Ayacucho es la desesperación de nuestros enemigos. Ayacucho semejante a Waterloo, que decidió el destino de Europa, ha fijado la suerte de las naciones americanas. Las generaciones venideras esperan la victoria de Ayacucho para bendecirla, y contemplarla sentada en el trono de la libertad, dictando a los americanos el ejercicio de sus derechos, y el imperio sagrado de la naturaleza.

Entonces como hoy, los soldados colombianos han estado cerca de los más caros principios y valores de la patria y de la salvaguarda de los intereses nacionales en la búsqueda de un mejor futuro.
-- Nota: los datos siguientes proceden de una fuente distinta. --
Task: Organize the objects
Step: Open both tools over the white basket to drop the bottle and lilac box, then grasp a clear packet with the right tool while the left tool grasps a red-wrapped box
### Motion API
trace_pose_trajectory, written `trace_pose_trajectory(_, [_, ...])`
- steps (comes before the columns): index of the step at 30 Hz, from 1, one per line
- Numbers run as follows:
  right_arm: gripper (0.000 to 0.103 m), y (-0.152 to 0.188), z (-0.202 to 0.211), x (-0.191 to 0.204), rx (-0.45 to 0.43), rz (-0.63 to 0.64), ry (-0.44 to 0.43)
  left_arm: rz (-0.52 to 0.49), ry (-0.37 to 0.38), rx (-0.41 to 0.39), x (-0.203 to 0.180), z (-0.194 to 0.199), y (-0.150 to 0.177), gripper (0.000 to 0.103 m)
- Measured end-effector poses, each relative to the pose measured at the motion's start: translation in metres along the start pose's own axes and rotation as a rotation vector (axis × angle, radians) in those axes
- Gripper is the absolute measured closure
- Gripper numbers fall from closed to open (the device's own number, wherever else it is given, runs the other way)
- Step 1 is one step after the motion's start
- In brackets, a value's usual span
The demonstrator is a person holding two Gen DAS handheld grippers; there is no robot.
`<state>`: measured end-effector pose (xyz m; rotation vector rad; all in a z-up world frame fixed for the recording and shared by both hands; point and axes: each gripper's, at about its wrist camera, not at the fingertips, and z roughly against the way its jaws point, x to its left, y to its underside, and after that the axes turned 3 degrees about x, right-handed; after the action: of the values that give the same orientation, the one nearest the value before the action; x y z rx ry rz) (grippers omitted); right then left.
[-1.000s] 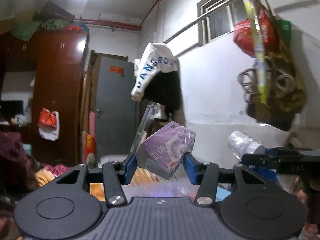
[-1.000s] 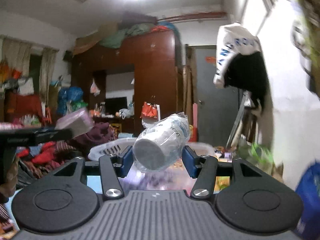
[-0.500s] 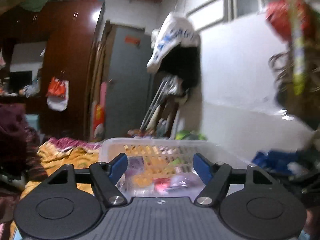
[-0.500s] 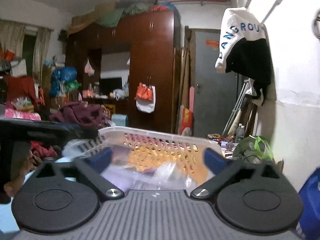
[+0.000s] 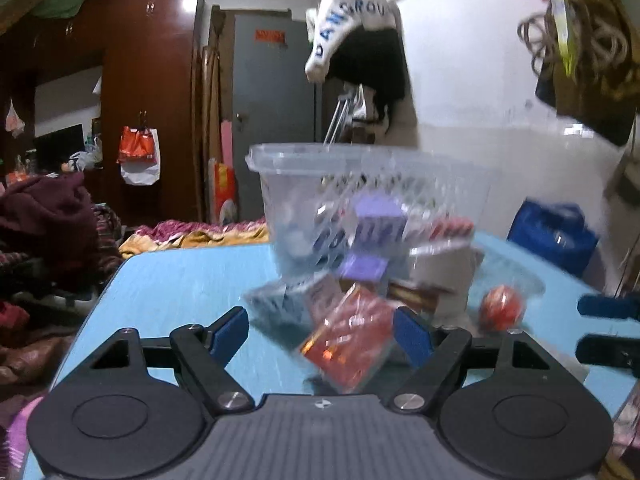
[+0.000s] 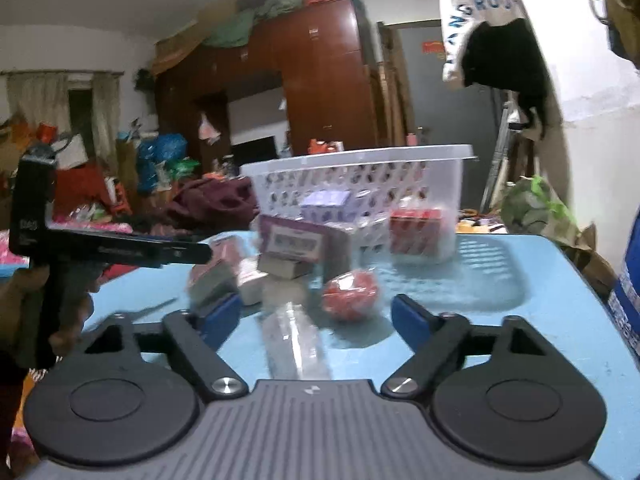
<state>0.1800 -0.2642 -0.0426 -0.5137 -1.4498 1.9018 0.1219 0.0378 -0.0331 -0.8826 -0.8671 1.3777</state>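
Beside the part-filled basket [image 6: 360, 184], both grippers [image 5: 320, 330] [image 6: 316, 316] gaped empty; ball [image 6: 350, 294], bottle [image 6: 296, 344], packets [image 5: 348, 344] remained out.

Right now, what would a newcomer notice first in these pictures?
The white perforated basket at the far side of the blue table, with boxes inside. Before it lie scattered packets, a red ball and a red packet. Both claws are open and empty.
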Motion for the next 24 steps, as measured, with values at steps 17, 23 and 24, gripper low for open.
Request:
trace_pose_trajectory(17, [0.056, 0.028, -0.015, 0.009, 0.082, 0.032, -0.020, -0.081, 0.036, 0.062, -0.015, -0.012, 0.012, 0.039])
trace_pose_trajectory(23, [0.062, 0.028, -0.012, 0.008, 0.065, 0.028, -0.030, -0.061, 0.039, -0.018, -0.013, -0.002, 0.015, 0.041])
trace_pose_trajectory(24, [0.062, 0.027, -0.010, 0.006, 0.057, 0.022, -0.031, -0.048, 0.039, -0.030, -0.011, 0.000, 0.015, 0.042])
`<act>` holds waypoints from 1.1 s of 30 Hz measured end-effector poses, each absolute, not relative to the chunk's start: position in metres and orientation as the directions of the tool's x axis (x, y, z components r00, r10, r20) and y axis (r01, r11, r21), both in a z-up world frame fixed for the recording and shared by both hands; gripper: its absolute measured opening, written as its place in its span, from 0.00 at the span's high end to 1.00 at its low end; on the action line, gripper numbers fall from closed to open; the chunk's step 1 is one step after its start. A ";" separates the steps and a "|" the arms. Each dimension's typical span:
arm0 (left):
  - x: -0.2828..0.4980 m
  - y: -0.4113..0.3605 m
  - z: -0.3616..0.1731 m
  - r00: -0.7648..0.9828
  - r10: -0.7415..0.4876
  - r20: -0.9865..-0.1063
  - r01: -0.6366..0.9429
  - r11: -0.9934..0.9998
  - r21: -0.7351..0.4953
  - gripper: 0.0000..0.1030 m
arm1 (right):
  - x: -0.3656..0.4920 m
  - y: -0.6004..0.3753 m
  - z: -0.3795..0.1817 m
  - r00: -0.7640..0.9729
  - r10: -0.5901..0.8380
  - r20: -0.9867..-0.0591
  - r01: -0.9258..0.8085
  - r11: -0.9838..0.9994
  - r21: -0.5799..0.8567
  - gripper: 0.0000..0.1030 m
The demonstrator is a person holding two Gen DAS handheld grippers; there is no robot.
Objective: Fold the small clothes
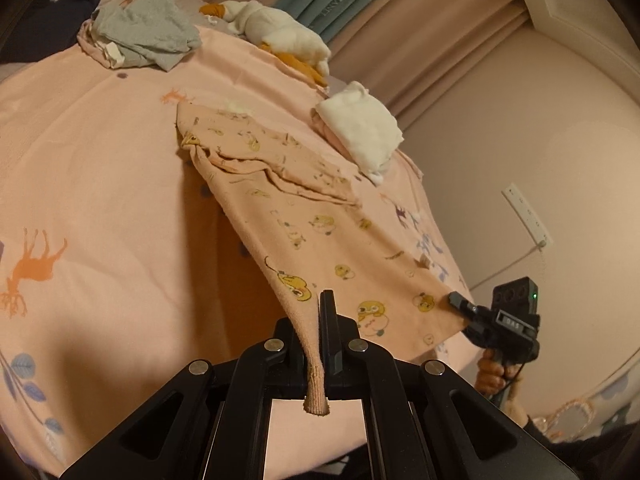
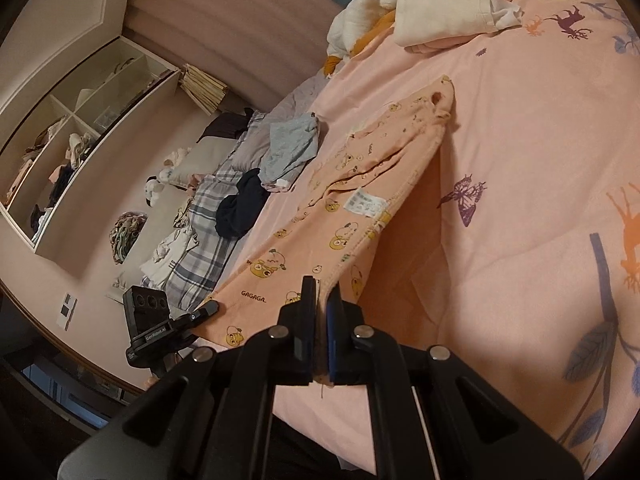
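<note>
A small peach garment (image 1: 304, 208) printed with yellow cartoon animals is stretched above the pink bedspread (image 1: 100, 184). My left gripper (image 1: 318, 320) is shut on its ribbed hem corner, which hangs down between the fingers. My right gripper (image 2: 320, 304) is shut on the other near corner; in the left wrist view the right gripper (image 1: 456, 300) pinches the garment's right corner. The garment (image 2: 360, 184) also shows in the right wrist view, with a white label, its far end resting on the bed. The left gripper (image 2: 210, 307) shows there at the garment's left corner.
Folded white clothes (image 1: 360, 128) lie at the far bed edge. A crumpled grey garment (image 1: 148, 36) and a white and orange plush (image 1: 280, 36) lie further back. A plaid blanket (image 2: 208, 240), dark clothes (image 2: 240, 208) and shelves (image 2: 72, 128) are to the left. A wall socket strip (image 1: 528, 216) is on the right.
</note>
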State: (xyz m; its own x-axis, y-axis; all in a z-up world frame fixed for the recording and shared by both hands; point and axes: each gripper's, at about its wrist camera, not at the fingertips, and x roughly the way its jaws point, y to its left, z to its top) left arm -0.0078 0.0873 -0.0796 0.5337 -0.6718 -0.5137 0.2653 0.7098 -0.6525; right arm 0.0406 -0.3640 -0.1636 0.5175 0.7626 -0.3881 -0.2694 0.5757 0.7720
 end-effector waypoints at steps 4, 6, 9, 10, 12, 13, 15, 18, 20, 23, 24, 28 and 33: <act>-0.022 0.089 -0.072 0.520 -0.676 -0.522 0.280 0.712 -0.644 1.00 | 0.025 -0.366 -0.153 0.495 0.791 -0.359 -0.301 0.544 0.783 0.96; -0.034 0.093 -0.067 0.516 -0.668 -0.536 0.279 0.722 -0.633 1.00 | 0.014 -0.370 -0.144 0.492 0.798 -0.348 -0.325 0.540 0.777 0.96; -0.047 0.104 -0.065 0.514 -0.654 -0.555 0.249 0.733 -0.633 1.00 | -0.005 -0.382 -0.130 0.498 0.805 -0.322 -0.341 0.523 0.781 0.95; -0.051 0.111 -0.065 0.516 -0.649 -0.559 0.230 0.734 -0.639 1.00 | -0.008 -0.386 -0.128 0.500 0.807 -0.314 -0.340 0.517 0.786 0.95; -0.055 0.122 -0.067 0.520 -0.632 -0.575 0.188 0.741 -0.645 1.00 | -0.013 -0.396 -0.126 0.512 0.804 -0.302 -0.323 0.507 0.799 0.95; -0.054 0.125 -0.067 0.520 -0.627 -0.580 0.175 0.743 -0.646 1.00 | -0.013 -0.397 -0.126 0.516 0.803 -0.298 -0.313 0.500 0.807 0.95; -0.047 0.130 -0.068 0.525 -0.625 -0.578 0.153 0.737 -0.658 1.00 | -0.007 -0.398 -0.129 0.521 0.805 -0.285 -0.298 0.484 0.822 0.95; -0.025 0.130 -0.068 0.526 -0.625 -0.576 0.135 0.731 -0.669 1.00 | 0.015 -0.392 -0.130 0.525 0.813 -0.251 -0.285 0.446 0.848 0.95; -0.003 0.126 -0.065 0.528 -0.620 -0.580 0.138 0.737 -0.662 1.00 | 0.031 -0.390 -0.129 0.521 0.818 -0.244 -0.283 0.435 0.854 0.95; 0.027 0.124 -0.060 0.533 -0.615 -0.581 0.137 0.740 -0.658 1.00 | 0.066 -0.385 -0.124 0.535 0.811 -0.236 -0.272 0.430 0.861 0.95; 0.043 0.124 -0.057 0.537 -0.614 -0.578 0.135 0.739 -0.660 1.00 | 0.084 -0.382 -0.122 0.548 0.799 -0.248 -0.255 0.442 0.860 0.95; 0.089 0.133 -0.056 0.536 -0.618 -0.575 0.104 0.724 -0.681 1.00 | 0.136 -0.388 -0.122 0.575 0.764 -0.291 -0.188 0.470 0.863 0.95; 0.150 0.144 -0.064 0.527 -0.605 -0.598 0.030 0.716 -0.698 1.00 | 0.198 -0.396 -0.131 0.603 0.730 -0.322 -0.114 0.478 0.871 0.95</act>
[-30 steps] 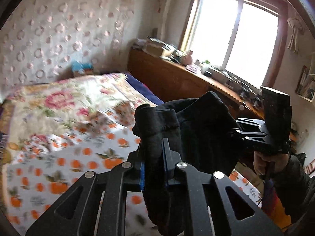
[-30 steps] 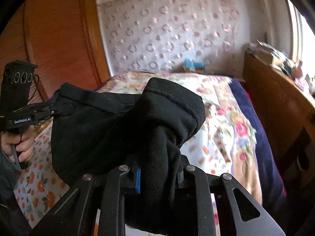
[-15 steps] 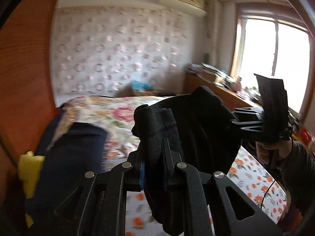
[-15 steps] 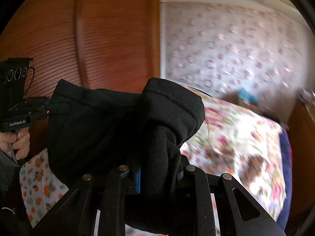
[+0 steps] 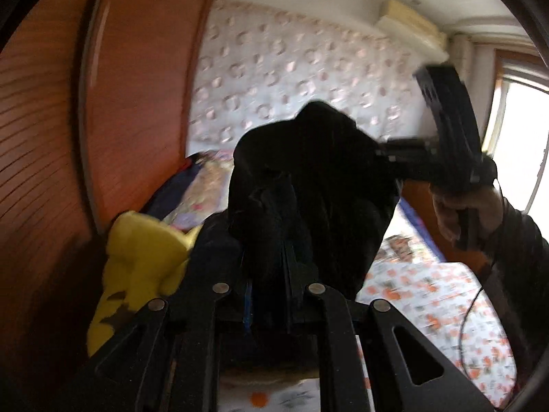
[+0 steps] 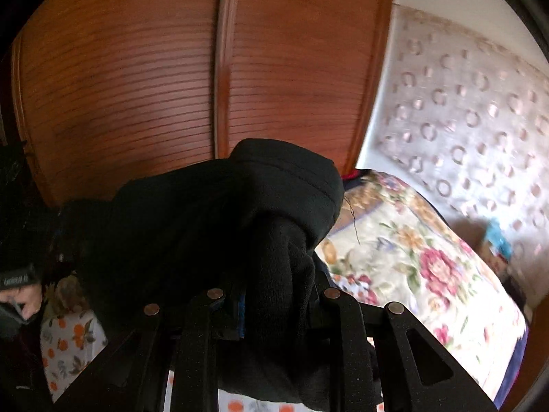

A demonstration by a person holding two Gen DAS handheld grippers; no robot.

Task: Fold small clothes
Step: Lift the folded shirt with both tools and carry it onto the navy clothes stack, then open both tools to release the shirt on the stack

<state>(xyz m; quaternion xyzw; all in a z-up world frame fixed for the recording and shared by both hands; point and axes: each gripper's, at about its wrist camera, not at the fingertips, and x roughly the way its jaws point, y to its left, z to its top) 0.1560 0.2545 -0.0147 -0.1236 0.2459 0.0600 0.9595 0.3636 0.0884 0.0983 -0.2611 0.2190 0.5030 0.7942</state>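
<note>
A wooden wardrobe (image 6: 137, 79) with slatted doors fills my view behind the work, and below it runs the bed (image 5: 429, 288) under its flowered cover. I have the black garment (image 5: 315, 199) slung in the air between my two tools, clear of the bed, its long axis running from one grip across to the other. My left gripper (image 5: 271, 274) has its fingers clamped on one bunched end of the cloth, which rises straight out of them and blocks most of that camera. My right gripper (image 6: 274, 302) is closed on the other end, a thick rolled hem that bulges up over the fingers. In the left view the right tool sits off to the right and a little higher, with the cloth hanging slack between. Just beside the garment on the left, by the wardrobe, I see a yellow garment (image 5: 137, 261) and a dark blue piece (image 5: 212, 240) lying on the bed. I judge neither hand is nearer that pile by much; the left looks closest. Setting the black piece down there turns on keeping it level across both grips.
</note>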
En estos tiempos difíciles es cuando más se requiere del concurso de los colombianos valientes, ustedes -los soldados de la Infantería del Ejército Nacional- son esos hombres.

Por eso quiero recordarles la histórica orden del General Córdova que ahora más que nunca deben cumplir con empeño, entusiasmo y sacrificio. Este grito sublime que es la voz de nuestras conciencias, es una exhortación que nos anima a mirar con optimismo un porvenir en paz: «División, armas a discreción, de frente, paso de vencedores».